Letters to the Editor
THE PUBLIC'S TRUST IN EDUCATION MISPLACED
David Shapiro courageously takes on the Board of Education, the leadership of the Department of Education, the Legislature, the Democratic Party, the governor and the unions, indicting them for the multitude and magnitude of failures within Hawai'i's public school system (Volcanic Ash, Oct. 4).
Shapiro's column brings to mind a report issued in 1983 by a presidential commission on education. It stated: "If an unfriendly foreign power had attempted to impose on America the mediocre educational performance that exists today, we might well have viewed it as an act of war. As it stands, we have allowed this to happen to ourselves."
We have been aware of the failures of Hawai'i's public education system for a long time.
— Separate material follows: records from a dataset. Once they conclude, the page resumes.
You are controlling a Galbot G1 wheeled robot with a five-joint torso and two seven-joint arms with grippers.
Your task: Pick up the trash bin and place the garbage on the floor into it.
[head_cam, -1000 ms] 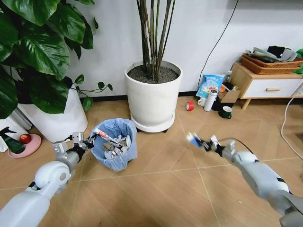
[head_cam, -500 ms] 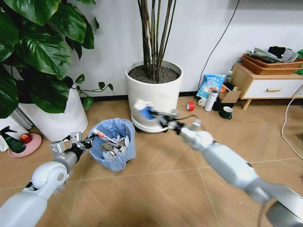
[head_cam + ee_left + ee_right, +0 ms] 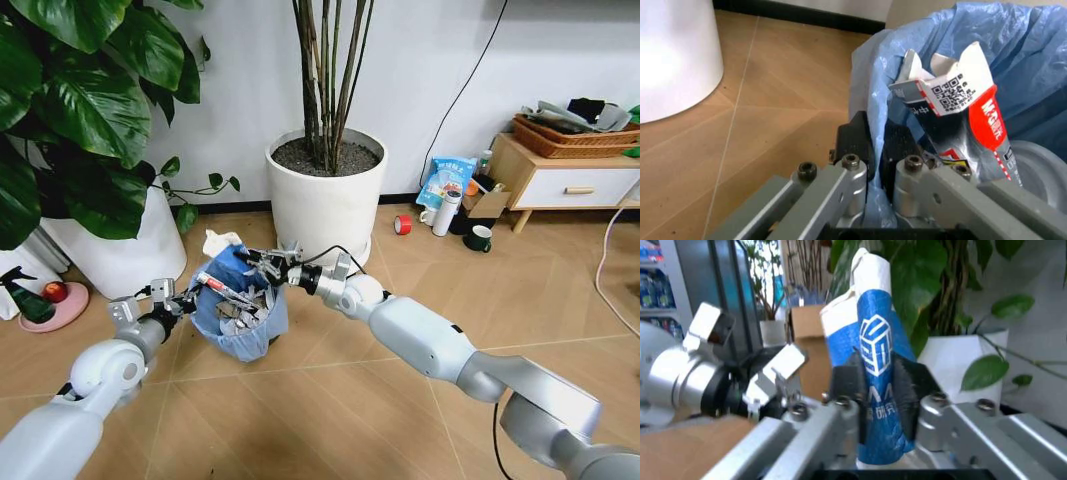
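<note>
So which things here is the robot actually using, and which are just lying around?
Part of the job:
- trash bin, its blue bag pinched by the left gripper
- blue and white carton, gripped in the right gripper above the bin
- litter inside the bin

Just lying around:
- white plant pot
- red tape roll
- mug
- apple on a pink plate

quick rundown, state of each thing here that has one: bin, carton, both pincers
trash bin: upright, bag-lined, holding litter, rim gripped by the left pincer
blue-white carton: clamped in the right pincer, held over the bin, not released
left pincer: shut on the bin's bag rim
right pincer: shut on the carton, above the bin opening
</note>
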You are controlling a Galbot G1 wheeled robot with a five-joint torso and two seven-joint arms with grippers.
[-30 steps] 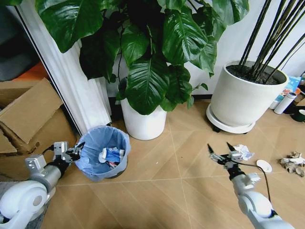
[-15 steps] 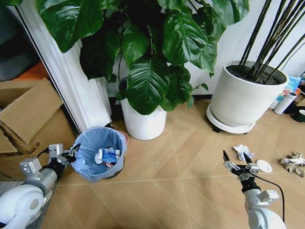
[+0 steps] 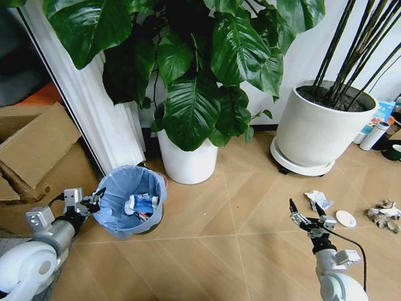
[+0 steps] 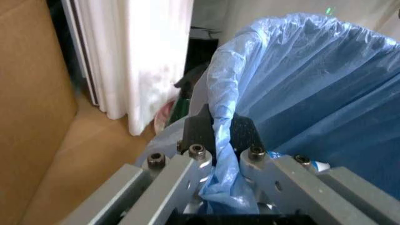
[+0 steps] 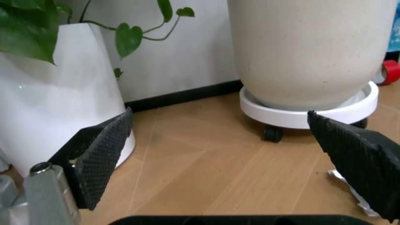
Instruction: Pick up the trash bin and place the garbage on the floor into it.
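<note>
Progress, as we are judging it, is sitting somewhere past the middle. We are holding the trash bin (image 3: 133, 200) at its near rim with our left gripper (image 3: 94, 199); in the left wrist view the fingers (image 4: 248, 136) are pinching the rim together with a fold of the light blue liner (image 4: 293, 89). The bin is standing on the floor (image 3: 238, 251) at our left, in front of the white plant pot (image 3: 187, 162) and beside the cardboard boxes (image 3: 37, 157). Inside it a blue-white packet (image 3: 143, 203) is already lying with something red half hidden beneath, so we are counting part of the litter as collected.

Still waiting on the floor at our right are a crumpled white paper ball (image 3: 317, 199), a white disc (image 3: 346, 218) and a grey-brown paper wad (image 3: 383, 213), all lying below the large white pot (image 3: 316, 128) on its wheeled tray. Our right gripper (image 3: 307, 216) is hovering just beside the paper ball with its fingers (image 5: 103, 152) spread wide and carrying nothing; the right wrist view is showing the two dark pads well apart over bare wood.

So at least three pieces are remaining, and the bin is standing well apart from them.
</note>
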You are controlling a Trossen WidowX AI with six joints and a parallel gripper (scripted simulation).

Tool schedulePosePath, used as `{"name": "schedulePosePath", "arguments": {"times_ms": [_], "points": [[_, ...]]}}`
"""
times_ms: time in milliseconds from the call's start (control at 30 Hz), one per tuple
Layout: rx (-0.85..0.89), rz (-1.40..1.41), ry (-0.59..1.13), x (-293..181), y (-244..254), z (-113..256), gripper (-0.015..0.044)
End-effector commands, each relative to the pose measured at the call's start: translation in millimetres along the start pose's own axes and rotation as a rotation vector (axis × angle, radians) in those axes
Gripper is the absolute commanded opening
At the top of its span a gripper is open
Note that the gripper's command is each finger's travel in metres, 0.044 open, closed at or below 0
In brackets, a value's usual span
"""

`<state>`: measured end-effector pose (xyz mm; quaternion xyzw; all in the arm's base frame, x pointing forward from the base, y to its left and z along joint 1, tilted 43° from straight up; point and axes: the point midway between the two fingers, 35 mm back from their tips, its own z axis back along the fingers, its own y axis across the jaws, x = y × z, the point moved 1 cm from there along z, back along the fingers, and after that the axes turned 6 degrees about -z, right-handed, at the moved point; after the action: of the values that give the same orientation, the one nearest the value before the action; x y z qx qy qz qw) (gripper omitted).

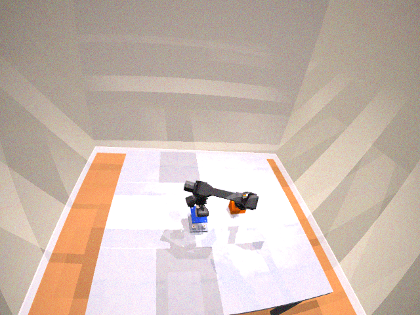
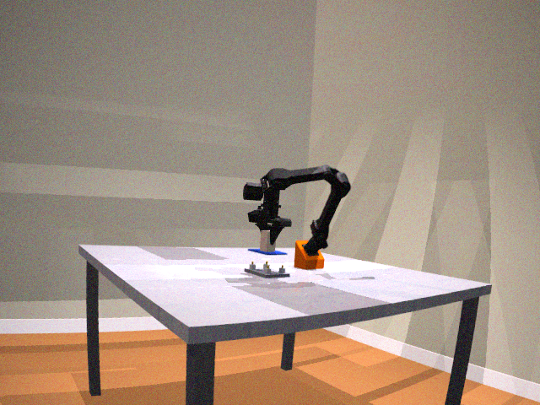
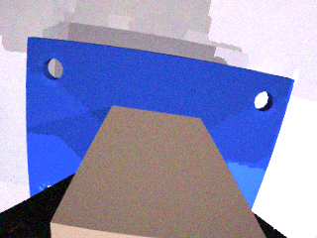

Yet, on the emotional level, the people of Hawai'i continue to place so much trust in public education that, unfortunately, Shapiro's call for reform will go unheeded.
That trust is a remnant of history. Public education played a prominent role in moving Hawai'i from an elitist society to an egalitarian society. The public developed a trust in public education, which remains even though the quality of education has since deteriorated.
Education will improve only after the public attitude changes to recognize at the emotional level the failures of Hawai'i's public education system.John Kawamoto
OHA NEEDS TO FOCUS ON LESS-FORTUNATE KIDS
The Office of Hawaiian Affairs has made a proposal to provide $5,000 scholarships to needy Hawaiian students who attend private schools. Hello! A child who attends private school should not be classified "needy."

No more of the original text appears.